After 45 years of painting with oils and teaching the art to others, the former hairdresser entered the world of china painting in 2009. She began competing two years later and has since won 10 Best of Show awards. She said she’s lost count of all the others but estimates the number is easily more than 50.
Klos meets with other members of the Sun City Center China Painting Club three days a week in the Community Association Arts & Crafts Building. Otherwise, she works on her creations at home in a large studio on her enclosed lanai.
Each product she makes begins as an unglazed piece of ceramic bisque or tile, which she purchases from a company in Maryland. She draws a scene, object or design on it, then paints and fires the piece in layers at high temperatures inside one of three different-size kilns in her garage.
Klos loves the process of creating something new.
“I can hardly wait to see the result, she said. “To be a china painter, you must have an eye for detail and a lot of patience, because you paint and fire in layers until you have a finished (product). Sometimes I can do one in a week.
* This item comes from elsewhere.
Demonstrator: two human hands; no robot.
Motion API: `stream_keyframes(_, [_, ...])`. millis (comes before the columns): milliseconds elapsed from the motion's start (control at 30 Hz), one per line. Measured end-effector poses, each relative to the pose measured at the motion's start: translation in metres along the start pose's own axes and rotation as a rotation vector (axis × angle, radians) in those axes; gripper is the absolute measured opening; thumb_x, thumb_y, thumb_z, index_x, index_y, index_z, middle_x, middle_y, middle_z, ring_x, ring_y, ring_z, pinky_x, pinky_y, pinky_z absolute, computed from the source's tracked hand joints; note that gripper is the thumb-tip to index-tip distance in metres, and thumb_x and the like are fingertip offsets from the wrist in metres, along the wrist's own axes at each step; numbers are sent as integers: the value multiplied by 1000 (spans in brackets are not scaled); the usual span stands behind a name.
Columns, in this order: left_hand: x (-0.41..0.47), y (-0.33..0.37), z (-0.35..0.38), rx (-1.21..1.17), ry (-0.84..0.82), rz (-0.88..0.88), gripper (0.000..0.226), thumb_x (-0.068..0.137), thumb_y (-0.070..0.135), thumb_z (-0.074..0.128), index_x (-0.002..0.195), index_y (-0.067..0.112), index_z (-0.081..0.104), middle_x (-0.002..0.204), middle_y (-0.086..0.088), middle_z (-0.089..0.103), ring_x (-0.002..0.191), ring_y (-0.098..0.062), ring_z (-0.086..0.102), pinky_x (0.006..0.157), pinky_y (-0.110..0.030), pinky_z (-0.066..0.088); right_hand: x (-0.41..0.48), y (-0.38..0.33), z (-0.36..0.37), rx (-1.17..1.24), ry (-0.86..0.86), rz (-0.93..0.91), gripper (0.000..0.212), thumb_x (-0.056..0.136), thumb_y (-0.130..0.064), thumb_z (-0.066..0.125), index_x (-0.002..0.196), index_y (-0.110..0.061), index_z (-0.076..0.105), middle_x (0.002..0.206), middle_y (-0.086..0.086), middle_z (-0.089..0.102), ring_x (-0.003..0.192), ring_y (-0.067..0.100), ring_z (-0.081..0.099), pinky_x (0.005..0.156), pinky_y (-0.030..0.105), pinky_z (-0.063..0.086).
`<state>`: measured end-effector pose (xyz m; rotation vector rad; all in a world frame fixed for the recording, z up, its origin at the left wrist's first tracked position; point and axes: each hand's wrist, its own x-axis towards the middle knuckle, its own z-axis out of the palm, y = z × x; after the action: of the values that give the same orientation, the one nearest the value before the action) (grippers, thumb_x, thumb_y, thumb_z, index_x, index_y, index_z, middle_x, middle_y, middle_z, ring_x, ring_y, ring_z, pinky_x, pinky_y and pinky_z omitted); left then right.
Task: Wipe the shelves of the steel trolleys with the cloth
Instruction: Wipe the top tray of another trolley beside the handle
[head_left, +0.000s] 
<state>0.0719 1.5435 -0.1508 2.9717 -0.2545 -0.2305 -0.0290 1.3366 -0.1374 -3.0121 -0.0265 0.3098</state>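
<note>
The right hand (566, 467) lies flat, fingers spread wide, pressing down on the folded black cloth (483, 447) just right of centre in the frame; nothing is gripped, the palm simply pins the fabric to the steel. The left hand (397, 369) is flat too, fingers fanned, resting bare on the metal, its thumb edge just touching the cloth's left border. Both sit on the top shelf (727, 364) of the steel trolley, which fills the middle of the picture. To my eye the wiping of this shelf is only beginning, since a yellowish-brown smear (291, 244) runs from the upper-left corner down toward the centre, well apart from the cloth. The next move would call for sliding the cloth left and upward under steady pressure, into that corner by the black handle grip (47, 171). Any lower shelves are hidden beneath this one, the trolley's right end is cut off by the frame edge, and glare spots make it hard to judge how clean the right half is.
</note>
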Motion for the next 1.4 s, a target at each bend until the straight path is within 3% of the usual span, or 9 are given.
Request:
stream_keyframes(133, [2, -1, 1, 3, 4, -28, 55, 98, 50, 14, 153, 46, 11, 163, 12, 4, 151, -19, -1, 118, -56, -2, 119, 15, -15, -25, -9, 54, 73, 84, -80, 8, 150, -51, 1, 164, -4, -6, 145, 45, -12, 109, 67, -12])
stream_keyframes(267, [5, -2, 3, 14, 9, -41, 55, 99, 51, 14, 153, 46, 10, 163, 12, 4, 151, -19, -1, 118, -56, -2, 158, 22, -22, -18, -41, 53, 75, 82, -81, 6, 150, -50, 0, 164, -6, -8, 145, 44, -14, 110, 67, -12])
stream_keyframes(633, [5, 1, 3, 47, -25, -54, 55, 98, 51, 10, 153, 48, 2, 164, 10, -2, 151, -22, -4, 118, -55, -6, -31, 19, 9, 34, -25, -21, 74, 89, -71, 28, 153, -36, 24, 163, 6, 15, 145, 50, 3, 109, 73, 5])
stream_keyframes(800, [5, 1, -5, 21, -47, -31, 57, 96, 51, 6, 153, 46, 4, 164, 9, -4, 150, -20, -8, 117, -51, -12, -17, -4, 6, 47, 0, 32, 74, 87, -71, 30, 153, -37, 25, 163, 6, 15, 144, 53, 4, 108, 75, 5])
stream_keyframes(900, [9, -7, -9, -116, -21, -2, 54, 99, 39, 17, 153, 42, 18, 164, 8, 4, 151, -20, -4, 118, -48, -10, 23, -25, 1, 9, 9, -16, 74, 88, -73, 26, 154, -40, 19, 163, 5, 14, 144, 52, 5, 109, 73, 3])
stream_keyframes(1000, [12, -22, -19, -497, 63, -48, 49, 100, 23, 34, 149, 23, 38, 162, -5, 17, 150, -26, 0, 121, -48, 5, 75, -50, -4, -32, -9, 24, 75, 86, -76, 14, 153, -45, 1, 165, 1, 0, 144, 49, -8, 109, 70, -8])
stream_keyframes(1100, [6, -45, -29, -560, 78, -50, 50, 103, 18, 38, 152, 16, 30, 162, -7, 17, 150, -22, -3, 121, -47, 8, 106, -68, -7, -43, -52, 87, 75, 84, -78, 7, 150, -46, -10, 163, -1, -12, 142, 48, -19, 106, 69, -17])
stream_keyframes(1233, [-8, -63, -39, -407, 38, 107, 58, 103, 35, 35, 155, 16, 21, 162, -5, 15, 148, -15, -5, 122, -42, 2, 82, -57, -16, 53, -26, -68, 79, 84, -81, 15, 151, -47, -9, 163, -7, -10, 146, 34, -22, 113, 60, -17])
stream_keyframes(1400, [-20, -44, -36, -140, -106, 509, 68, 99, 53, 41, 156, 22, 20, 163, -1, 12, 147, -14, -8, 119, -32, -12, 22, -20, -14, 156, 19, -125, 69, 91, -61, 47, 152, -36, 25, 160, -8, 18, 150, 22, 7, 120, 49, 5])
A large piece can take up to a month.”
Klos’ home is filled with room after room of porcelain paintings, dishes, tea cups, lamps, pitchers, flat tiles and more.
“I can paint anything I see,” she said. “I go into a world of my own.”
Klos bristles at how the intricate work she does isn’t seen as a form of art.
“In some circles, porcelain painting is considered a craft rather than art,” she said, noting other clubs in Sun City Center don’t recognize it as such.”
The United States Congress did so in January 1980 by designating July as “National Porcelain Art Month,” and President Jimmy Carter asked the American people to observe it “with appropriate ceremonies and activities.”
Congress’ joint resolution designated china painting as a fine art, stating “painting on porcelain requires great skill, intensive training, and great artistic ability and produces works of beauty.”
The declaration also noted that “throughout history, the art of porcelain painting has provided a medium for the preservation of history and culture, and further, has been recognized as a fine art by all of the world’s great civilizations.”
Other winners
Six additional Sun City Center China Painting Club members were recognized at the recent Florida State Fair:
• Diana Young: three 1st-place ribbons, a 2nd-place ribbon and two 3rd-place ribbons.
• Janet Singer, a 1st-place ribbon, three 2nd-place ribbons and a 3rd-place ribbon.
• Marian Stephens, a 1st-place ribbon, two 2nd-place ribbons and a 3rd-place ribbon.
• Joan Fawcett: a 3rd-place ribbon and an honorable mention.
• Dominic Ingo: a 3rd-place ribbon.
• Dottie Fladung, an honorable mention.
The SCC China Painting Club meets at 1 p.m. each Thursday of the month from September through May. Its clubroom is open 10 a.m. to 1 p.m., Mondays, Tuesdays and Wednesdays in the Arts and Crafts Building, 901 Cherry Hills Drive.